HOW TO COMPLETE THIS TASK: Please set out each line below exactly as it stands, without the images.

DATA BELOW:

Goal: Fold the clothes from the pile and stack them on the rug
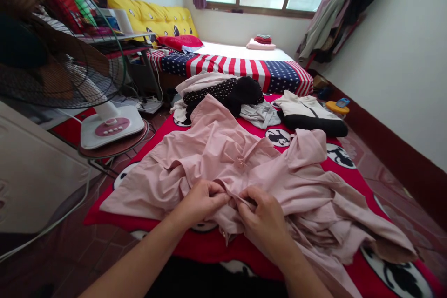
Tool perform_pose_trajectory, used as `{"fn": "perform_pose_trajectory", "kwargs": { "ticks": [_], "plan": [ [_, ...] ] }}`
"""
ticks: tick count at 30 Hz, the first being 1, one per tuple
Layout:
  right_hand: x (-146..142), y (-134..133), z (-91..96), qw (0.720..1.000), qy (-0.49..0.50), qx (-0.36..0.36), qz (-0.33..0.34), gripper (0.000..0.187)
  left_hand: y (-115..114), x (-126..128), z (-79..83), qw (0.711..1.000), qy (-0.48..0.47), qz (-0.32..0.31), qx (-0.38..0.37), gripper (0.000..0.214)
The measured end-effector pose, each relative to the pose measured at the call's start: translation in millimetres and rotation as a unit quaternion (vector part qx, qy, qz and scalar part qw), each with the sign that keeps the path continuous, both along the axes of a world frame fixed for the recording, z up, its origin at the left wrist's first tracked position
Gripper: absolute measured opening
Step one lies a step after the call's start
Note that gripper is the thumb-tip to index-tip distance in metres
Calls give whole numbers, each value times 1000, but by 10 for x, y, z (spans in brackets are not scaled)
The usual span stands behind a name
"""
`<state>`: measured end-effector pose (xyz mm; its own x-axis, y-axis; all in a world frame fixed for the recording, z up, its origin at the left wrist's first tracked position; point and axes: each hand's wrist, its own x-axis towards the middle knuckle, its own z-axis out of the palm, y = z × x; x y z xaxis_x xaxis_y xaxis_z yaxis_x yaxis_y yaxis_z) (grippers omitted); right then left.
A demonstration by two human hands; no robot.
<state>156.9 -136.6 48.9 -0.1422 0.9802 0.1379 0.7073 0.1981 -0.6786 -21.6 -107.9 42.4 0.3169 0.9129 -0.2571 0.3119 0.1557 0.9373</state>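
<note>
A pink button-front garment, seemingly a shirt or light coat (216, 142), lies spread and rumpled across a red patterned cloth (174, 247). Both of my hands pinch its front edge near the middle. My left hand (206, 200) has thumb and fingers closed on the fabric. Close beside it, my right hand (260, 209) grips the facing edge in the same way. A button (240, 164) shows on the front just above my hands. Whatever lies right between the fingertips is hidden. One sleeve (387, 237) stretches out to the right.
Piled dark and pale clothes (223, 93) lie beyond the garment, with a folded white-and-black jacket (310, 111) at right. An electric fan (108, 125) stands on a stool at left. Farther back is a bed with a stars-and-stripes cover (226, 66). Clothes hang (335, 18) along the right wall.
</note>
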Motion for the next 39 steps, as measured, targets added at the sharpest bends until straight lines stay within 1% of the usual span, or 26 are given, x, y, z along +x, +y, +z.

RESULT:
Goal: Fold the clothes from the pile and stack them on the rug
Tool perform_pose_trajectory, used as `{"fn": "perform_pose_trajectory", "kwargs": { "ticks": [_], "plan": [ [_, ...] ] }}`
"""
ticks: tick count at 30 Hz, the first being 1, one per tuple
Layout:
  right_hand: x (-146..142), y (-134..133), z (-91..96), qw (0.720..1.000), qy (-0.49..0.50), qx (-0.36..0.36), qz (-0.33..0.34), gripper (0.000..0.187)
  left_hand: y (-115..114), x (-126..128), z (-79..83), qw (0.711..1.000), qy (-0.48..0.47), qz (-0.32..0.31), qx (-0.38..0.37), gripper (0.000..0.214)
The measured end-effector pose, each relative to the pose measured at the call's start: translation in millimetres and rotation as a unit quaternion (vector part qx, qy, qz and scalar part qw), each with the sign that keeps the path continuous, both along the axes of a world frame fixed for the recording, z up, its origin at the left wrist's first tracked position
Gripper: absolute measured opening
Step one lies a step after the call's start
Note that gripper is the thumb-tip to index-tip distance in metres
Calls give whole numbers, each value times 1000, but by 10 for x, y, z (spans in brackets are not scaled)
The usual span stands behind a name
"""
`<state>`: measured end-effector pose (xyz mm; its own x-axis, y-axis; all in a world frame fixed for the recording, z up, its origin at the left wrist's first tracked position; point and axes: each hand's wrist, its own x-axis towards the middle knuckle, its own z-axis out of the palm, y = z × x; x y z xaxis_x xaxis_y xaxis_z yaxis_x yaxis_y yaxis_z) (grippers omitted); right then left.
A demonstration by two human hands; no robot.
<state>156.9 -136.6 48.9 -0.1422 0.9802 0.1379 0.7073 0.1981 -0.6786 -21.6 -107.9 42.4 0.3169 0.9129 -0.2571 0.3119 0.1557 0.9373</state>
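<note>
A pink button-front garment, seemingly a shirt or light coat (216, 142), lies spread and rumpled across a red patterned cloth (174, 247). Both of my hands pinch its front edge near the middle. My left hand (206, 200) has thumb and fingers closed on the fabric. Close beside it, my right hand (260, 209) grips the facing edge in the same way. A button (240, 164) shows on the front just above my hands. Whatever lies right between the fingertips is hidden. One sleeve (387, 237) stretches out to the right.
Piled dark and pale clothes (223, 93) lie beyond the garment, with a folded white-and-black jacket (310, 111) at right. An electric fan (108, 125) stands on a stool at left. Farther back is a bed with a stars-and-stripes cover (226, 66). Clothes hang (335, 18) along the right wall.
</note>
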Motion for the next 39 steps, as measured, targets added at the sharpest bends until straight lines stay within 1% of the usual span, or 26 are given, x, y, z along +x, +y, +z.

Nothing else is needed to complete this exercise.